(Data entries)
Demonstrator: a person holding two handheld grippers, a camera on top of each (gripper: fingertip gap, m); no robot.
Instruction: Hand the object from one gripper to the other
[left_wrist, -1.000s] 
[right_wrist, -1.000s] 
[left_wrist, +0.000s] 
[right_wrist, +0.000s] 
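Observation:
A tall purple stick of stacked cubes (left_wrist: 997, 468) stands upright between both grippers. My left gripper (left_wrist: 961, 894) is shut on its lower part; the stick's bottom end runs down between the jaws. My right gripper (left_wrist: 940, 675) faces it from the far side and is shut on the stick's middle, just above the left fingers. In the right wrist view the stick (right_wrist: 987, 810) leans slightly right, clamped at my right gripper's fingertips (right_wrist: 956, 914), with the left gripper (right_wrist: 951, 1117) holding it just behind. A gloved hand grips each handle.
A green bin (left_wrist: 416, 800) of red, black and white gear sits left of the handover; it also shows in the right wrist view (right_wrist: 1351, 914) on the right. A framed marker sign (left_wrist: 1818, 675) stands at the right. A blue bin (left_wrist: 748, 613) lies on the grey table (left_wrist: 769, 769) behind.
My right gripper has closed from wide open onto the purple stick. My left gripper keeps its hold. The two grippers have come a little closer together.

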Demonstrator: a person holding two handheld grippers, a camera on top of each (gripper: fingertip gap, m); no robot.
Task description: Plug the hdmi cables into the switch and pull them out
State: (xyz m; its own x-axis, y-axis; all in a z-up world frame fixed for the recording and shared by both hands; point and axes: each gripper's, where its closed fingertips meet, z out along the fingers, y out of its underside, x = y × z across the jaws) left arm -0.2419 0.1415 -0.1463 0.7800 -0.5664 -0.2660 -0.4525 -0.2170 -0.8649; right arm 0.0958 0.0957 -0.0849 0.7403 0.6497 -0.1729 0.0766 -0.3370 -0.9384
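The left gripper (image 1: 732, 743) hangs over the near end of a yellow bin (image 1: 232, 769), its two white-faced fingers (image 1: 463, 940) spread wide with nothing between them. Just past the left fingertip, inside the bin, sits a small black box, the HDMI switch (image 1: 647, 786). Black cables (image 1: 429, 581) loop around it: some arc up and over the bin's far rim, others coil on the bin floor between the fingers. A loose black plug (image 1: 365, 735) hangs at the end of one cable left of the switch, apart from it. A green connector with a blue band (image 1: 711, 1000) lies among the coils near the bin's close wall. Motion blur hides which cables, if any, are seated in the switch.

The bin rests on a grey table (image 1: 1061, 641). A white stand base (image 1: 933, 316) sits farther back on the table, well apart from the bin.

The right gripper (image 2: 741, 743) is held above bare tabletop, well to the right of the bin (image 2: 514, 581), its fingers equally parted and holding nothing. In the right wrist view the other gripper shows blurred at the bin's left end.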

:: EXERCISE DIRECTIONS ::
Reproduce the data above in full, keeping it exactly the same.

:: ANSWER TO THIS TASK ::
Demonstrator: a person holding two handheld grippers, a camera on top of each (gripper: fingertip gap, m); no robot.
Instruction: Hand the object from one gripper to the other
[left_wrist, -1.000s] 
[right_wrist, -1.000s] 
[left_wrist, +0.000s] 
[right_wrist, +0.000s] 
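Observation:
A tall purple stick of stacked cubes (left_wrist: 997, 468) stands upright between both grippers. My left gripper (left_wrist: 961, 894) is shut on its lower part; the stick's bottom end runs down between the jaws. My right gripper (left_wrist: 940, 675) faces it from the far side and is shut on the stick's middle, just above the left fingers. In the right wrist view the stick (right_wrist: 987, 810) leans slightly right, clamped at my right gripper's fingertips (right_wrist: 956, 914), with the left gripper (right_wrist: 951, 1117) holding it just behind. A gloved hand grips each handle.
A green bin (left_wrist: 416, 800) of red, black and white gear sits left of the handover; it also shows in the right wrist view (right_wrist: 1351, 914) on the right. A framed marker sign (left_wrist: 1818, 675) stands at the right. A blue bin (left_wrist: 748, 613) lies on the grey table (left_wrist: 769, 769) behind.
My right gripper has closed from wide open onto the purple stick. My left gripper keeps its hold. The two grippers have come a little closer together.
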
Demonstrator: a person holding two handheld grippers, a camera on top of each (gripper: fingertip gap, m); no robot.
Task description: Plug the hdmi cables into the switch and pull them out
State: (xyz m; its own x-axis, y-axis; all in a z-up world frame fixed for the recording and shared by both hands; point and axes: each gripper's, where its closed fingertips meet, z out along the fingers, y out of its underside, x = y × z across the jaws) left arm -0.2419 0.1415 -0.1463 0.7800 -0.5664 -0.2660 -0.4525 -0.2170 -0.8649; right arm 0.0958 0.0957 -0.0849 0.7403 0.6497 -0.1729 0.0766 -0.3370 -0.9384
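The left gripper (image 1: 732, 743) hangs over the near end of a yellow bin (image 1: 232, 769), its two white-faced fingers (image 1: 463, 940) spread wide with nothing between them. Just past the left fingertip, inside the bin, sits a small black box, the HDMI switch (image 1: 647, 786). Black cables (image 1: 429, 581) loop around it: some arc up and over the bin's far rim, others coil on the bin floor between the fingers. A loose black plug (image 1: 365, 735) hangs at the end of one cable left of the switch, apart from it. A green connector with a blue band (image 1: 711, 1000) lies among the coils near the bin's close wall. Motion blur hides which cables, if any, are seated in the switch.

The bin rests on a grey table (image 1: 1061, 641). A white stand base (image 1: 933, 316) sits farther back on the table, well apart from the bin.

The right gripper (image 2: 741, 743) is held above bare tabletop, well to the right of the bin (image 2: 514, 581), its fingers equally parted and holding nothing. In the right wrist view the other gripper shows blurred at the bin's left end.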

The exercise concludes with that.